Il mattino come un punteruolo contro il ghiaccio del mio cervello. Mi sveglio come sempre dopo poche ore di sonno con l’idea che devo darmi una mossa. Il divano su cui sto dormendo ’sti giorni è quello di Saad, un tipo che conosco perché viene in palestra ad arrampicare, e nella notte dei tempi l’ho aiutato a fare gli esercizi per qualche corso. Mi infilo dentro casa zitta zitta che è già buio, entrando dalla porta principale con la chiave che mi ha prestato. Il mattino mi suona la sveglia prima che si alzino lui e il coinquilino, così me ne posso andare senza vedere nessuno.

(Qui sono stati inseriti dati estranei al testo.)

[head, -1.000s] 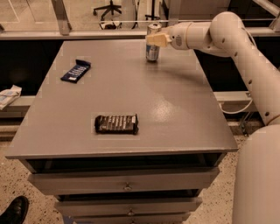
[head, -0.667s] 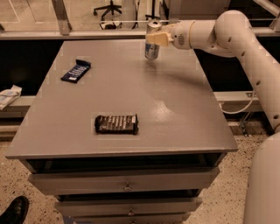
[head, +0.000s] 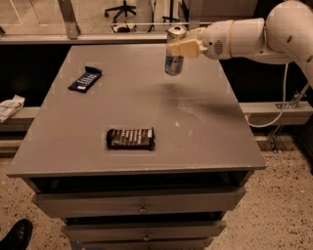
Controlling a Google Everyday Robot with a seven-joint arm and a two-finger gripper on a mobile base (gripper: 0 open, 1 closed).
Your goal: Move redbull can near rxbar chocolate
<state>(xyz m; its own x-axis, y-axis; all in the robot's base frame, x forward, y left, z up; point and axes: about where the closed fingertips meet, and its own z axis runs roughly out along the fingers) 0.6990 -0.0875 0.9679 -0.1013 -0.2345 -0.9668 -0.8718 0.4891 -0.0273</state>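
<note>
Grey table (head: pixel 195 127) over a stack of drawers (head: pixel 142 202) is filling the view, with an office chair (head: pixel 122 7) standing on the floor behind at 12 o'clock.

Fingers (head: pixel 188 48) are clamping the can (head: pixel 173 61) around its upper half; one pale pad is showing on the can's 3 o'clock side. Gripper (head: pixel 180 47) is hanging over the table's far part, roughly 12 to 1 o'clock of the top. The can is riding upright and clear of the surface, throwing a soft shadow (head: pixel 171 90) onto the table below it. White arm (head: pixel 244 36) is reaching in from 2 o'clock.

Chocolate bar (head: pixel 131 138) is lying flat near the front, at about 7 o'clock from the can and well apart from it. A smaller blue bar (head: pixel 85 79) is lying at 10 o'clock of the table, away from both.

Step in hand, as I am reading it: carrying, with the lift done and the placing not yet begun.

Next move is calling for a sweep toward 7 o'clock with the can held upright. Then a lowering just beside the chocolate bar, not onto it, and the grip loosening only once the base is sitting flat.
</note>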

A volte invece che sul divano mi metto per terra. Se voglio qualcosa di duro. A volte è quello che mi merito o la sensazione che voglio provare, le ossa su qualcosa di duro. Mi sento come se fossi in campeggio, come se fossi di nuovo a Indian Creek. Le unghie piene di gesso e della sporcizia delle fessure. Io e Van sotto il nylon della tenda, ecco, rannicchiate una contro l’altra mentre fuori ci sono gli orsi che vanno in giro a fiutare.
Ieri sera mi sono fatta un giro nei bidoni della spazzatura dello studentato e ho rimediato una boccetta di Vicodin ancora mezza piena. Una botta di culo pazzesca, ne ho presi quanti ne consigliavano su Internet. Mi sono fatta un viaggio di ore a bordo di una versione calda e sciropposa di me stessa, mi spiego?
Ora. Appena alzata dal divano. La famiglia di Saad è un milione di anni avanti alla mia. La casa puzza dei loro soldi. I mobili sono lucidi che sembrano imburrati. Le maniglie dei cassetti tutte sottili e cromate. Le porte sono pesanti e restano ferme in qualunque posizione le metti, si aprono e si chiudono come immagino potrebbero fare quelle di un castello. Se qualcuno mi chiedesse cosa significano i soldi, io direi questo: che qualunque cosa fai, ti sembra di avere il mondo solido sotto i piedi.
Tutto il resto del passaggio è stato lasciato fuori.